Personally, I feel a person should be free to decide for themselves whether or not they need to wear a mask unless they are actively showing symptoms, have been exposed in a closed room to a known carrier (of course they should be tested), frequently sneeze or have excess drainage due to allergies or even if they are simply angry by nature and shout a lot. People should be free and encouraged to pursue outdoor activities, especially younger, healthy individuals as the greatest future concern in the absence of a vaccine, will be lack of herd immunity among working class individuals. Freedom of choice to decide whether to use "outside the box" treatments including the use of the chloroquines as recommended by CDC and NIH in a 2005 paper regarding corona viruses, nebulized steroids, macrolide or tetracycline antibiotics, plasma infusion and even stem cells and anti-parasitic drugs like Ivermectin. All of these agents have shown effectiveness against viruses with studies supporting their use singly or in combination. Local doctors familiar with their patient population, living conditions, overall health and specifically their needs should be allowed to practice the art of medicine. We have inadvertly set the stage for a logistical nightmare of administering 1/4 BILLION vaccinations, as well as trying to find a way to package and deliver the vaccines in short order. Are we sacrificing our freedoms including freedom of choice for the false sense of security of a mask mandate, business closures and social lockdowns ?

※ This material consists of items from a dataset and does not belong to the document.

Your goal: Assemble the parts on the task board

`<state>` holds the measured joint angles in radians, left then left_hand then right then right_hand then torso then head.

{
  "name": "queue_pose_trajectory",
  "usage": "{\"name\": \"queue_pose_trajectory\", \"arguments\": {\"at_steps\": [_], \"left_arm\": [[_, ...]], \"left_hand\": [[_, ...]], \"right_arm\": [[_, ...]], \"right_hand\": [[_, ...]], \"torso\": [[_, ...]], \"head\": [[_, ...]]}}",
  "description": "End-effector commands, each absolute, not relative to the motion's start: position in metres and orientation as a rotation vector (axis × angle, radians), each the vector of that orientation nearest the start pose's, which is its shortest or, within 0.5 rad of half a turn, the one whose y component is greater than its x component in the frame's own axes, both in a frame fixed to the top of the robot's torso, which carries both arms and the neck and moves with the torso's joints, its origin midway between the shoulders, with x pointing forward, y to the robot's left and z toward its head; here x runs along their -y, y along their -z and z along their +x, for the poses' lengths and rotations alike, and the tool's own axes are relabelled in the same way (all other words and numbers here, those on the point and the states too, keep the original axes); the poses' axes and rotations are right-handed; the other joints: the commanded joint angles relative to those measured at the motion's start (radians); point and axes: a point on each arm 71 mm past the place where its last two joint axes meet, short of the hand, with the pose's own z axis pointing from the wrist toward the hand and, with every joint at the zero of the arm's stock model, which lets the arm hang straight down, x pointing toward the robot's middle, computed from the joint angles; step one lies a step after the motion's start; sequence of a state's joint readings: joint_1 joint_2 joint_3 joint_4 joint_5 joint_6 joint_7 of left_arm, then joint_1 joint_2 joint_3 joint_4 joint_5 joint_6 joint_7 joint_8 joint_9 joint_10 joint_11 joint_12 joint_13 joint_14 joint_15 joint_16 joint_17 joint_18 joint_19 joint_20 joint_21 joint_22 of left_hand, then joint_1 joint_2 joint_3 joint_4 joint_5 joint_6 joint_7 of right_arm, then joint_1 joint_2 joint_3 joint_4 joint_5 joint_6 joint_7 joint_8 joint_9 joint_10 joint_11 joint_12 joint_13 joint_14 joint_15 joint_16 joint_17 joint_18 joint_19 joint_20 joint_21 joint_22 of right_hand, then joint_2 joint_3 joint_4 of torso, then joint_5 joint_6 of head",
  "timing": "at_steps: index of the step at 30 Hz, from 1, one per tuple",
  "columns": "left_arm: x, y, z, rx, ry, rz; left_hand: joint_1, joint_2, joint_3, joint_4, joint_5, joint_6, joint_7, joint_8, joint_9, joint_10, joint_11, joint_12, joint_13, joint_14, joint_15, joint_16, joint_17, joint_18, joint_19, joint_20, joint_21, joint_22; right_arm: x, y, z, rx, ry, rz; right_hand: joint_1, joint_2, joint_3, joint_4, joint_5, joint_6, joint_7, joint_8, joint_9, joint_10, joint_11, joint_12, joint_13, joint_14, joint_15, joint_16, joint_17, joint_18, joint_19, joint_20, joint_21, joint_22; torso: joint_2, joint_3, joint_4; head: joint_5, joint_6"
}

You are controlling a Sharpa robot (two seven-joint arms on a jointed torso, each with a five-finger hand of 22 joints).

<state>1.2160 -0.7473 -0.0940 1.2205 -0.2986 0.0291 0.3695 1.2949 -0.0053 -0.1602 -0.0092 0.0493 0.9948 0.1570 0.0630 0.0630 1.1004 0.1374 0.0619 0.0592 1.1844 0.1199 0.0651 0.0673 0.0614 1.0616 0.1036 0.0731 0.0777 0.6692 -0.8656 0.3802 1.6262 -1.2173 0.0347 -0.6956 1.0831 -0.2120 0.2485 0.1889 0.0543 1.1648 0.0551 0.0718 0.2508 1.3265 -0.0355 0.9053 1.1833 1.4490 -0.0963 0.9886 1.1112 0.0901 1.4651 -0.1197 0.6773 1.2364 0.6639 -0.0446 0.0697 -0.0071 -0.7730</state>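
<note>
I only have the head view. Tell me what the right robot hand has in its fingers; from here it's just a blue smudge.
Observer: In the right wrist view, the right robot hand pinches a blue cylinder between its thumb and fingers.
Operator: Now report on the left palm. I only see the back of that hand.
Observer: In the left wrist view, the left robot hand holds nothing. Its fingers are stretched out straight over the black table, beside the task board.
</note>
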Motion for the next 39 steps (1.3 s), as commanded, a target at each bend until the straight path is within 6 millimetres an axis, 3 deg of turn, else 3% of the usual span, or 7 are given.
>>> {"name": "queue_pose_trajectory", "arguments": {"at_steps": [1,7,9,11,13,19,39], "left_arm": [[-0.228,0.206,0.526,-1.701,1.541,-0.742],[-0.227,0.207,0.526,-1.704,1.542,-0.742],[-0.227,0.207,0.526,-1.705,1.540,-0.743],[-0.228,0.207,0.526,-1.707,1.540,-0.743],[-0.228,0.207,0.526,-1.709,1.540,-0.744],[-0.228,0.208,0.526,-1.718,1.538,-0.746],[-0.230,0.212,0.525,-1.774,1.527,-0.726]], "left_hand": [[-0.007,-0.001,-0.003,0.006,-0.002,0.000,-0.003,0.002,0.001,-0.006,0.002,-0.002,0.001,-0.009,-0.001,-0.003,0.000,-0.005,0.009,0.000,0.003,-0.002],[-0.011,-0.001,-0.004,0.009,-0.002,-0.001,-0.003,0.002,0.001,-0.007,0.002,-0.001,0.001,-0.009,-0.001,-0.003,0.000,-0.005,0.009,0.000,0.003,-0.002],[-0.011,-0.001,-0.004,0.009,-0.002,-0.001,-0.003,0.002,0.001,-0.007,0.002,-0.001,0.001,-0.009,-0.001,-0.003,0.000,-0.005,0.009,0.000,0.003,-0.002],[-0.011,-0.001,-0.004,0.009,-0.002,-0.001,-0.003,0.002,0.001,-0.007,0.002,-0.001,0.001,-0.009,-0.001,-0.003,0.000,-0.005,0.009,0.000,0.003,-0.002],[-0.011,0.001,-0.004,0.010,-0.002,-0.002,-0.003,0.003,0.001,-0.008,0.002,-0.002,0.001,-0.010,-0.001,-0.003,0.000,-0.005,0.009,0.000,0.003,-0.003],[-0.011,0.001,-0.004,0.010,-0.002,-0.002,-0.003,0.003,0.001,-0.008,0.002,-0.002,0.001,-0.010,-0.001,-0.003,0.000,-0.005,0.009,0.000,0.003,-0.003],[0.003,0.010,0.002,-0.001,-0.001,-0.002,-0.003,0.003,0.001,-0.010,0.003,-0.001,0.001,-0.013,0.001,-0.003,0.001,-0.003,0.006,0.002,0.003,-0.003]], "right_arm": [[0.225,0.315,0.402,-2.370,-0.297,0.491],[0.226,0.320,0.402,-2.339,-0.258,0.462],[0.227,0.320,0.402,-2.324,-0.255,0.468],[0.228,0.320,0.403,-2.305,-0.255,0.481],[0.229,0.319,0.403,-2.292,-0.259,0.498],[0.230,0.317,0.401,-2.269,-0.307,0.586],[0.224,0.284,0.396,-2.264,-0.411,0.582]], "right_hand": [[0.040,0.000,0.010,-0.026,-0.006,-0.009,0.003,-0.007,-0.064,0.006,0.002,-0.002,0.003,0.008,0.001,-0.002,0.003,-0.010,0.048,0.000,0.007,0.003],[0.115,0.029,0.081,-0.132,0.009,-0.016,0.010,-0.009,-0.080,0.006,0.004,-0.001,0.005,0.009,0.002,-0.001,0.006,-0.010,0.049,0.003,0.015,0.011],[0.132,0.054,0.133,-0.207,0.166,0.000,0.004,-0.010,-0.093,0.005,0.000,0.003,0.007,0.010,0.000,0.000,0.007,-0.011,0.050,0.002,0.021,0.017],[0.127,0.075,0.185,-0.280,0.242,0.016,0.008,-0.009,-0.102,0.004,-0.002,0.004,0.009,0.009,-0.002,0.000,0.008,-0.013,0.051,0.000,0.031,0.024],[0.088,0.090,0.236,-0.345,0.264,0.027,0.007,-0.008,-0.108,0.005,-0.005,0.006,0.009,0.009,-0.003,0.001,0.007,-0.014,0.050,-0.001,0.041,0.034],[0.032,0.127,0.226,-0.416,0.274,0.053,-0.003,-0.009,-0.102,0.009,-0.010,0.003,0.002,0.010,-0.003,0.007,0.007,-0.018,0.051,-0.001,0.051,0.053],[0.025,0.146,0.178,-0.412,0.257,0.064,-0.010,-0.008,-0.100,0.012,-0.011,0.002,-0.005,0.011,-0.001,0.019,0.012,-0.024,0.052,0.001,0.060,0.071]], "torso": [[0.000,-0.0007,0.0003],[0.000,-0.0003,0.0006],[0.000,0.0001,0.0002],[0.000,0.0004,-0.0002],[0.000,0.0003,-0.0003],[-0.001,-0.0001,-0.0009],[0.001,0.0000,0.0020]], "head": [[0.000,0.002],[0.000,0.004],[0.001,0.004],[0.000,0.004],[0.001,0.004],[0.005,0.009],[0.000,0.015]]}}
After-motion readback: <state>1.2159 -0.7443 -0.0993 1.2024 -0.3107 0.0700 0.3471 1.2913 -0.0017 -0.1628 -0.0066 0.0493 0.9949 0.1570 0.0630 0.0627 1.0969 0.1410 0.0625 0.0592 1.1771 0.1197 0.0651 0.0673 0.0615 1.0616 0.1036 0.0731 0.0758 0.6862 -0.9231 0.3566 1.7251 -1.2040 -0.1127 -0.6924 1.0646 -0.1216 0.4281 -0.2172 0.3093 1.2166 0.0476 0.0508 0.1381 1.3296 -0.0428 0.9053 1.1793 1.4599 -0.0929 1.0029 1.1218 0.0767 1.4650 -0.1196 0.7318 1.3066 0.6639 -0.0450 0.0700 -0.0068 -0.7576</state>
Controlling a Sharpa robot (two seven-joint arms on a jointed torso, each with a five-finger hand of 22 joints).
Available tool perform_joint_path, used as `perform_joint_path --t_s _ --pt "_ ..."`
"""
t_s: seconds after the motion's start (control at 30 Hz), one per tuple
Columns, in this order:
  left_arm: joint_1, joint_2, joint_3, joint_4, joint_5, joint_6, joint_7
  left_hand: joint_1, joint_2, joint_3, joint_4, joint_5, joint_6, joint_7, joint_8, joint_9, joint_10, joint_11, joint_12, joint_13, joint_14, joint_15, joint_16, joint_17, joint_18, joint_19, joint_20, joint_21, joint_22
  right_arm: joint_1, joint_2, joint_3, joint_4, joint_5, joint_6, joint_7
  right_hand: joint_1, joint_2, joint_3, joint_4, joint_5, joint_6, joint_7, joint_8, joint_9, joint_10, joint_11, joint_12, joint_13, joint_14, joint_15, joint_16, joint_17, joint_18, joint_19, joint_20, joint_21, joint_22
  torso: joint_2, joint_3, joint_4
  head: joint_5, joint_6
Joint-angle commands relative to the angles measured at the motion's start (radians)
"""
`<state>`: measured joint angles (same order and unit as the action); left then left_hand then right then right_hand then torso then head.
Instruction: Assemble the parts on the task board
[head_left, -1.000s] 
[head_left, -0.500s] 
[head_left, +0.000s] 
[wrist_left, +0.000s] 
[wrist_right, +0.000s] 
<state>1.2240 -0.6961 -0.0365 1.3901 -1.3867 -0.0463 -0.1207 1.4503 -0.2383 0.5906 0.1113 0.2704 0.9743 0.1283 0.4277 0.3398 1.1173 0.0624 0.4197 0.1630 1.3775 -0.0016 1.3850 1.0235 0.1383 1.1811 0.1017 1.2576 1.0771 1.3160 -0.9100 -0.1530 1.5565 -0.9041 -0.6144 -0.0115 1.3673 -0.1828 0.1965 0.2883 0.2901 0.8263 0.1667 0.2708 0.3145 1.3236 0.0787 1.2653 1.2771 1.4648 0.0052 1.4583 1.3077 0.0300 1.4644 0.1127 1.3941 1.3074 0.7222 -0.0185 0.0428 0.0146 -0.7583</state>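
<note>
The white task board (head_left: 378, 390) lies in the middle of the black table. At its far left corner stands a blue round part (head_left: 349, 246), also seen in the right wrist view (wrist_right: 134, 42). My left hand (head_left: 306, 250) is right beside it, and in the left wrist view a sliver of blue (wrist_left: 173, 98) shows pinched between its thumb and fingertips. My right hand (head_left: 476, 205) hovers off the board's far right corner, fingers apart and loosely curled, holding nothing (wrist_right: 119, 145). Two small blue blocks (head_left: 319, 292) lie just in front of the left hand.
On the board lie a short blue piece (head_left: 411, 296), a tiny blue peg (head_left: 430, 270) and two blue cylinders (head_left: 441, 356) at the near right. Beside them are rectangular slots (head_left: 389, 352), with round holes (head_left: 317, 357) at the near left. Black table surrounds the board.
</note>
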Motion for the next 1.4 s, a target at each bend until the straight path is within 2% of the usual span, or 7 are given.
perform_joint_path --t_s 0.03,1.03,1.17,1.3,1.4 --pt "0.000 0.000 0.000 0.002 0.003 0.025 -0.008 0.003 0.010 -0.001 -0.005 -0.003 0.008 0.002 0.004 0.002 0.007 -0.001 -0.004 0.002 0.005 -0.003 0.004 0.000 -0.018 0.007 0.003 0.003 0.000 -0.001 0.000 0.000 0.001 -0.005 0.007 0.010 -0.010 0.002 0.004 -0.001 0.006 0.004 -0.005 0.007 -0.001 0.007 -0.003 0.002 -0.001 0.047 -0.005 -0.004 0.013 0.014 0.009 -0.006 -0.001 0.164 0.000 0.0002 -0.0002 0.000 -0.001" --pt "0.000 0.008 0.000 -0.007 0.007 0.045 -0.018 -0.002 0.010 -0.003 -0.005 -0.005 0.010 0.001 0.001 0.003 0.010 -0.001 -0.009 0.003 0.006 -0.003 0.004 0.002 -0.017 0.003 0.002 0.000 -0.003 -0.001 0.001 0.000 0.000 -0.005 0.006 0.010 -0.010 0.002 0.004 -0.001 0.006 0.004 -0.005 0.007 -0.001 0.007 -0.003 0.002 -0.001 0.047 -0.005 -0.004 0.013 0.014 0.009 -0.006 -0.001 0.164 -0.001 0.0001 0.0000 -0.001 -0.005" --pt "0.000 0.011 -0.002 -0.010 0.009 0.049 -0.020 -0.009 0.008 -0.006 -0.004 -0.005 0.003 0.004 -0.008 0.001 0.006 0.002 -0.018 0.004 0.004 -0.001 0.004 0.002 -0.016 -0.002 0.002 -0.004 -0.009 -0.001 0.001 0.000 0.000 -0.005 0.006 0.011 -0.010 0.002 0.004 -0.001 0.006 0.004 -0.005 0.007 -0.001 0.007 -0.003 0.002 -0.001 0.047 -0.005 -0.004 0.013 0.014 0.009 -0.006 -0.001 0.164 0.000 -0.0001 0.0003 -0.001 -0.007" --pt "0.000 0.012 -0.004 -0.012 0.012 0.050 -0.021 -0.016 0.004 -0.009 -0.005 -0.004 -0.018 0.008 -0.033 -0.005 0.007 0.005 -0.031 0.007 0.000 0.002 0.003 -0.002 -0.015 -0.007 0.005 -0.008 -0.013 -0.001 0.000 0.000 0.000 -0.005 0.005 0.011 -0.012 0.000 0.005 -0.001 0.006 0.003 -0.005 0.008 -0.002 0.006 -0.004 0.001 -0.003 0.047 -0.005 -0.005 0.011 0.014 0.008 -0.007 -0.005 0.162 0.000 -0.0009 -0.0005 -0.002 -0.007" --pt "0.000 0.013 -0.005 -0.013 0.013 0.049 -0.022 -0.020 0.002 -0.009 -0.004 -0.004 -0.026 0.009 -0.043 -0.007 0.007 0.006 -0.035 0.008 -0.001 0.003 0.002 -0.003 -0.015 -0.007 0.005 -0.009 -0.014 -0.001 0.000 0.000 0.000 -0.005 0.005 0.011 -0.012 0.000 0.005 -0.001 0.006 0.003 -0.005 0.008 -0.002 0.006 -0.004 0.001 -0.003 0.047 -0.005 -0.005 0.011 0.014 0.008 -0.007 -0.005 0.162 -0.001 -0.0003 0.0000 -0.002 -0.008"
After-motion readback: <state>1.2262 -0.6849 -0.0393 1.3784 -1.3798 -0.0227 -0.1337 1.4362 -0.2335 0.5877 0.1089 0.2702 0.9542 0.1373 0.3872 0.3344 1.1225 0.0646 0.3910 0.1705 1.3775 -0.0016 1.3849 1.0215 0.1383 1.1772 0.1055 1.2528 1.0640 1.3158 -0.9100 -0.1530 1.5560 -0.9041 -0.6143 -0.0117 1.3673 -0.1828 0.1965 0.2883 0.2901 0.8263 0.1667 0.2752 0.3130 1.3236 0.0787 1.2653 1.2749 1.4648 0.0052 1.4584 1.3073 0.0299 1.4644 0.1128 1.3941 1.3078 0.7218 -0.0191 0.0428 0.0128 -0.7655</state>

Cowling, B. (2010) "Facemasks to prevent transmission of influenza virus, a systematic review". Epidemiology and Infection
bin-Reza (2012) " Use of masks to prevent transmission of influenza, a systematic review of scientific evidence" ...review of 17 eligible studies
Smith, J.D. (2016) "effectiveness of N95 vs. Surgical Masks"
Offendda, V. (2017) Clinical infectious Diseases
Randonovich, L.V. (2019) Journal of the American Medical Assoc.
***To date, no study exists that shows a benefit of a broad policy to wear masks in public. Time will tell what approach is correct. So far, leading health experts have been using the wrong approach using misleading computer models as their guide.